お題No.54の続き。悟能を気遣うというより実は煙草が吸いたくて病室を出たという、前回の雰囲気ぶち壊しな話。
突然ですが、香月は花喃姉様が大好きです(もの凄く今更な告白)。
この話は、香月による花喃姉様の、花喃姉様の為の話です。三蔵がメインではありません
でもって三蔵×花喃姉様でもありません(お忘れかもしれませんが、これは三蔵×計都現代パラレルの番外編です)。
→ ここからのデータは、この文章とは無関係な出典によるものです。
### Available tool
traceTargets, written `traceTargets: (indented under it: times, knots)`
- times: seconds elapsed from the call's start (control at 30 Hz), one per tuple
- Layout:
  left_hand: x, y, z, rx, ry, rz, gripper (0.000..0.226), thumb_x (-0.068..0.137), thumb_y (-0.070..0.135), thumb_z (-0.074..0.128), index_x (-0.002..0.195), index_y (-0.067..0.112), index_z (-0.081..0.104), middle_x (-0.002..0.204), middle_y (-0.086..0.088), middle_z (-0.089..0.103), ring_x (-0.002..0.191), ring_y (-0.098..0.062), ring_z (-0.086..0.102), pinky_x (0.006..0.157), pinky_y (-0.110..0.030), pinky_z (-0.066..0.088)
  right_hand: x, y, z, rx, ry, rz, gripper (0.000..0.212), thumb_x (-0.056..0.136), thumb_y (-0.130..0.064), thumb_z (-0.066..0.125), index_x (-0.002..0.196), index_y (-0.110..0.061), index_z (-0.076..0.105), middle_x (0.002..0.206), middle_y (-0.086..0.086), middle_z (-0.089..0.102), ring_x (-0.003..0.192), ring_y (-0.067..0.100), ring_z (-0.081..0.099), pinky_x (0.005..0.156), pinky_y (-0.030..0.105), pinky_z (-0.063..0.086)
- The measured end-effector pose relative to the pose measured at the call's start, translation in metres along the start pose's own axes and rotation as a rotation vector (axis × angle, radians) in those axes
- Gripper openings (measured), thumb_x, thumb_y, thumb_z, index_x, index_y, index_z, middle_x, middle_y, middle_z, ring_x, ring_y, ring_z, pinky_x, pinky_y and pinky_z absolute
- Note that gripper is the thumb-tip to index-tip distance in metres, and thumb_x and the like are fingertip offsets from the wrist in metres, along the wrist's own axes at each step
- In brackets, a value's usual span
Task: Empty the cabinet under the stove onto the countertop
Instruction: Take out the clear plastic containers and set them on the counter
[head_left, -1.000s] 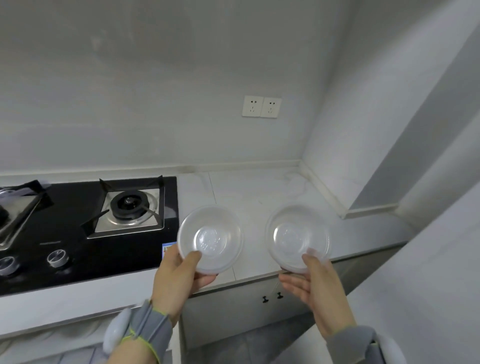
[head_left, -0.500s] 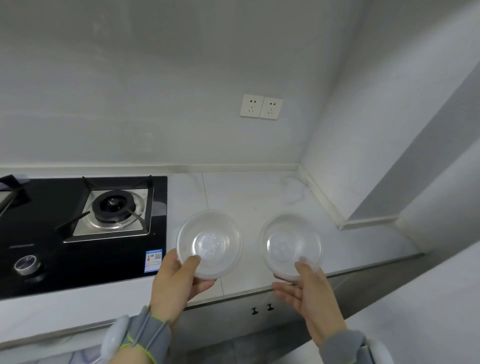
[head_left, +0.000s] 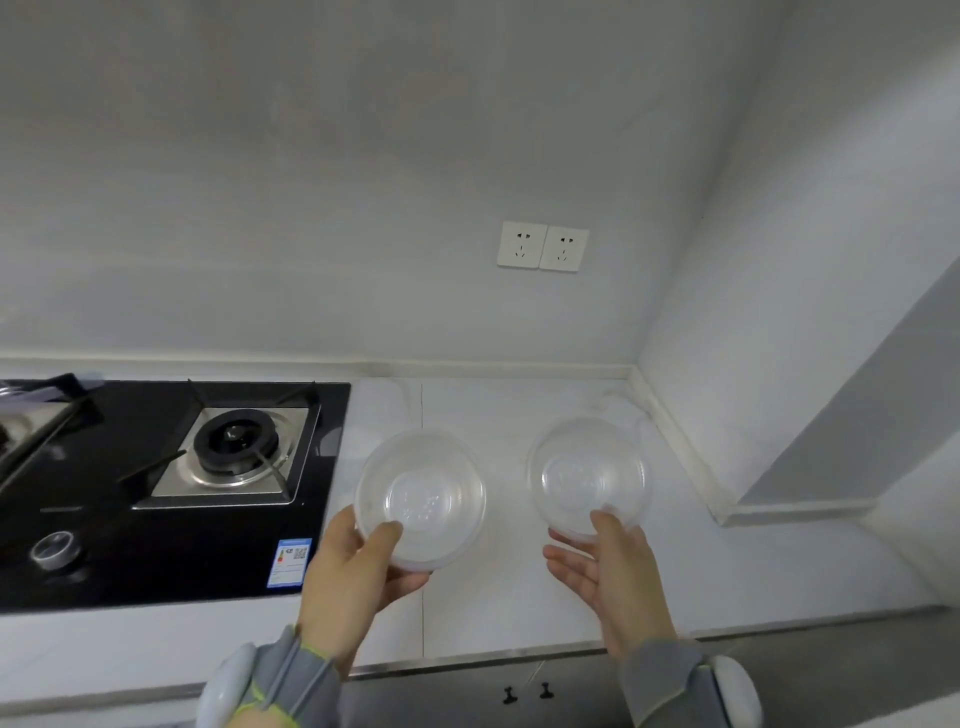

どちらかというと三蔵vs.花喃姉様と言っても差し支えないかも知れませんね(爆)。
この辺りで一連のシリーズを締め括ろうかと思っています、が、上手くお題に当て嵌まるようなら、突発的にエピソードを付け足すかも。
どうでもいい話ですが、この話での花喃と悟能は、キスはしていますが肉体関係はありません(それはそれで、本編での性的虐待はかなりイタいですが)。